Much effort has been made for social influence analysis and a lot of work has been done on different forms of influence. The correlation between social influence and content similarity was studied in Crandall et al. (2008). Dietz et al. (2007) devised a probabilistic topic model to measure the influence of links between papers. Mehmood et al. (2013) introduced CSI, a information propagation model based on the Independent Cascade model (Kempe et al. 2003), for analyzing the social influence at the granularity of community. Indirected influence is also studied in the work (Liu et al. 2010), where a more than two steps reposting is regarded as the evidence for the exiting of indirected influence. Zhang et al. (2013) studied the locality of social influence from a user’s ego network and they found that users’ behaviors are mainly influenced by their close friends. Lin et al. (2013) analyzed the external influence of events. They found that the events in social network may be caused by the social influence or by the external influence of the events. Foulds and Smyth (2013) studied the influence of scientific articles. They introduced topical influence that measures to what extent an article tends to spread its topics to the articles that cite it. Romero et al. (2011) introduced a novel influence measure that takes into account the passivity of the audience in the social network. They developed a HITS-like iterative algorithm to compute influence.

Table 6 Optimal values of \(\lambda \) for oTIT on 8 different topics in terms of \(P@(k=50)\)

One of the most significant problems with regard to social influence is the topic-level influence analysis in social network. Nallapati et al. (2011) proposed to study the topic-level influence of documents, which combines ideas from network flow and topic modeling. Cha et al. (2010) showed the fact that users’ influence in Twitter varies across different topics and over time, and top influencers hold significant influence over a variety of topics. Weng et al. (2010) studied the problem of finding topic-sensitive influential Twitterers in twitter. They first constructed link networks among twitterers based on a topic model. Then a PageRank-based method, called TwitterRank, is used to identify the topic-sensitive influencers. Tang et al. (2009) proposed a Topical Factor Graph model, called Topical Affinity Propagation (TAP), for topic-level influence in large-scale networks. Pal and Counts (2011) proposed a probabilistic clustering method using a set of extracted features to produce a ranked list of top authors for a given topic for identifying topical authorities in microblog environments. Lampos et al. (2014) predicted users’ topic-related and topic-unrelated impact in Twitter through a regression model. Multiple carefully selected usage statistics features like the proportion of retweets and proportion of non-duplicate tweets are considered in their model. Embar et al. (2015) also extracted several features of influence and used an aggregating influence scores for measuring users’ influence. Bi et al. (2014b) proposed a mixture model, called FLDA, that integrates topic discovery and social influence analysis in the same model. Moreover, FLDA introduced a Bernoulli distribution to model the reasons why a user follows another, content-based or content-independent. He also studied the topic-level influence on content sharing services, i.e., Flickr and 500px (Bi et al. 2014a). Unfortunately, all of these works ignore the dynamics of influence and most of them analyze the influence in a static network. Instead, our oTIT model fully utilize the temporal dynamics of influence and works in an online fashion, which enables oTIT more effective and efficient in the task of identifying the current topic-level influencers in the microblog sphere.

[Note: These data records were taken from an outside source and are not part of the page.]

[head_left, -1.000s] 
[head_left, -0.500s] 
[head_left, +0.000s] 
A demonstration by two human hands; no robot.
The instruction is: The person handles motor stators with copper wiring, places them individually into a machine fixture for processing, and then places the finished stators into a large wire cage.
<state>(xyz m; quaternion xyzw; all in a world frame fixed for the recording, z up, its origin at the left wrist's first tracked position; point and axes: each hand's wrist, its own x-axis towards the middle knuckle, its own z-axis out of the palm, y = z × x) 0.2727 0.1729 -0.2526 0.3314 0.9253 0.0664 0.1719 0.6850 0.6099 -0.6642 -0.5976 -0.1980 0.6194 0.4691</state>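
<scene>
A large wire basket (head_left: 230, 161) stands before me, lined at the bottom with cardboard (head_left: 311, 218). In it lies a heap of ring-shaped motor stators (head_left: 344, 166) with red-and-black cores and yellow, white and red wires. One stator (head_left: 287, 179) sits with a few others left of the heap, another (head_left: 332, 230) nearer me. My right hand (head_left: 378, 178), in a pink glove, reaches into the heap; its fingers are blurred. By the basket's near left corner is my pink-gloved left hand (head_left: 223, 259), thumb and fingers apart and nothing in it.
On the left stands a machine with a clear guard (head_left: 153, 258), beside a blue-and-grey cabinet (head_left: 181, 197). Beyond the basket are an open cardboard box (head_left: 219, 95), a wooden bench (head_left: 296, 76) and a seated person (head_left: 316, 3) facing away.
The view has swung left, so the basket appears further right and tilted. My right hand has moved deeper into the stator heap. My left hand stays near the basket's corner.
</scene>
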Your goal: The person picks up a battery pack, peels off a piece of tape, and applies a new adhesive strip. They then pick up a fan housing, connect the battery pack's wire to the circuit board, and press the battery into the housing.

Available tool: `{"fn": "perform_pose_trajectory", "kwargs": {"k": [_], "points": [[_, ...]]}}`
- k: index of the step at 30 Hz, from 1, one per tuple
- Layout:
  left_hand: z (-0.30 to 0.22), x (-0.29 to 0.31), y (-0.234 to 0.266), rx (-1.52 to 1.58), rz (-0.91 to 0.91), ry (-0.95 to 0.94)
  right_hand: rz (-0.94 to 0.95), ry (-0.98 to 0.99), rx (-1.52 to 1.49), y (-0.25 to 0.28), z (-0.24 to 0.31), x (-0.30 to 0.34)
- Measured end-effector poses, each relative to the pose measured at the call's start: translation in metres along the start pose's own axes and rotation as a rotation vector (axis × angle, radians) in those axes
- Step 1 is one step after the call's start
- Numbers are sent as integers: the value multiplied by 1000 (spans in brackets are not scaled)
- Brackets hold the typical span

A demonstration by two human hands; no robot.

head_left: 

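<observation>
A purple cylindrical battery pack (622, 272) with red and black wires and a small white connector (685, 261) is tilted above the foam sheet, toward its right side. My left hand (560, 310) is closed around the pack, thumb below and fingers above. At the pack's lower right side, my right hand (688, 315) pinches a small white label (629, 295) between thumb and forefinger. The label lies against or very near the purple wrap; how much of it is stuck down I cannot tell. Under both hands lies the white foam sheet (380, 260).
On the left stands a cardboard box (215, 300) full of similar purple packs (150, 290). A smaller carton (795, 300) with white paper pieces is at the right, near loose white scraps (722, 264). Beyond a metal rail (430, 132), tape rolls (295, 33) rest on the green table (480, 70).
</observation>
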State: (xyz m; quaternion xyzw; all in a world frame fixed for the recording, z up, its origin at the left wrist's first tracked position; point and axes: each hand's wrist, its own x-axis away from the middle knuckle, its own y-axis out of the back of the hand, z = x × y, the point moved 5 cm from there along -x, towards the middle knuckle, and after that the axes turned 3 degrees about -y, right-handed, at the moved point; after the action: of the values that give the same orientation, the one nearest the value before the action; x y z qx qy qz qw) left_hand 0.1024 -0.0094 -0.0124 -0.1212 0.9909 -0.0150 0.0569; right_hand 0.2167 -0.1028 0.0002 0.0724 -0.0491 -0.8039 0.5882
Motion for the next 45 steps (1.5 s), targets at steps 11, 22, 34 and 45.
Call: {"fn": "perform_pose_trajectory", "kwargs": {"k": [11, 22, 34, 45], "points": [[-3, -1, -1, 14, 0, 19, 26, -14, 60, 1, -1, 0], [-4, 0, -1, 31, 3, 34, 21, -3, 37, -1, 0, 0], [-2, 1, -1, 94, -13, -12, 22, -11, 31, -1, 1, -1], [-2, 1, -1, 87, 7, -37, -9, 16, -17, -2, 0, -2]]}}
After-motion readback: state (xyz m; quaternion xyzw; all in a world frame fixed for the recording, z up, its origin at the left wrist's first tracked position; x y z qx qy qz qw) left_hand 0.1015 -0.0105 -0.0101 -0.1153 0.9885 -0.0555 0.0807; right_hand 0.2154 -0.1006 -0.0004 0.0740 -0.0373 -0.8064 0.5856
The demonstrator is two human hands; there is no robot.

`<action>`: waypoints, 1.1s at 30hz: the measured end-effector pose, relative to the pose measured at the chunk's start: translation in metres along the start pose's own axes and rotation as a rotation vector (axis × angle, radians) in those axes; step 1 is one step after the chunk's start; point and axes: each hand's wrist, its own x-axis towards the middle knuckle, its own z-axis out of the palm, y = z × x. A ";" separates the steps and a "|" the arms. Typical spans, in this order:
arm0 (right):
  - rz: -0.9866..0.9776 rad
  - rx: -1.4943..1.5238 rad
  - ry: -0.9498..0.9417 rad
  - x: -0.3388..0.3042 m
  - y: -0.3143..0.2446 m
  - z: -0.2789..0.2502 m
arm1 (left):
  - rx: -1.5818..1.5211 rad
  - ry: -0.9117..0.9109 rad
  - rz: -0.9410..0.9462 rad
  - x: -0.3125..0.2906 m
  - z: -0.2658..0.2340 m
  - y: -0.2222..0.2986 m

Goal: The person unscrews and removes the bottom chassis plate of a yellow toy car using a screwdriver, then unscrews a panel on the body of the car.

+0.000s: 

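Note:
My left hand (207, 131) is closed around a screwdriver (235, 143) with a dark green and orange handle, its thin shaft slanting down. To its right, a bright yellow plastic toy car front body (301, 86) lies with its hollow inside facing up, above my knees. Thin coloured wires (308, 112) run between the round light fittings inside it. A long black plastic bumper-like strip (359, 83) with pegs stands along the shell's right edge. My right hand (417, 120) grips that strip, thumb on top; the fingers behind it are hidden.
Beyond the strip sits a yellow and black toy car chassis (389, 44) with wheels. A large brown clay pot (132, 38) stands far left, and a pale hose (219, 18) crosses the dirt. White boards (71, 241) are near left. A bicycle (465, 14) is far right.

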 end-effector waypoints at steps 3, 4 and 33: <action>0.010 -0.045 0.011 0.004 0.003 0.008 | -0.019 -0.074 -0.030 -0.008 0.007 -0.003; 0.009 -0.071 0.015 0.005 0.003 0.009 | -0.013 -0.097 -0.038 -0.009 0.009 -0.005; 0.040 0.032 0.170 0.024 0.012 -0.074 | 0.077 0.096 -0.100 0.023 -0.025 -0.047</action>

Temporal information was used for finding trendsetters who are early adopters that spread new ideas or trends before they become popular (Saez-Trumper et al. 2012). Zhang et al. (2014) proposed Continuous Temporal Dynamic Behavior (ConTyor) to predict the temporal behavior by considering the social influence and personal preference over continuous time. Temporal model was also studied in the topic model for documents. Dynamic topic model (DTM) (Blei and Lafferty 2006) was presented to capture the evolution of topics based on the Markov assumptions over state transitions in time. Instead, Topics over Time (TOT) (Wang and McCallum 2006) parameterized a continuous distribution associated with each topic to capture how the intensity of topics changes over time. Another important topic model is the relational topic model (RTM) (Chang and Blei 2009), which modeled both words and links in a document network. RTM can be used to summarize a network of documents, predict links between them and predict words within them. Gerrish and Blei (2010) studied the influence of document on topics over time. The documents, whose words have higher expected probability in the next time slice, are considered as the influential ones. Different from these works, we model the temporal information about when users interact with each other for identifying the current topic-level influencers on microblogs.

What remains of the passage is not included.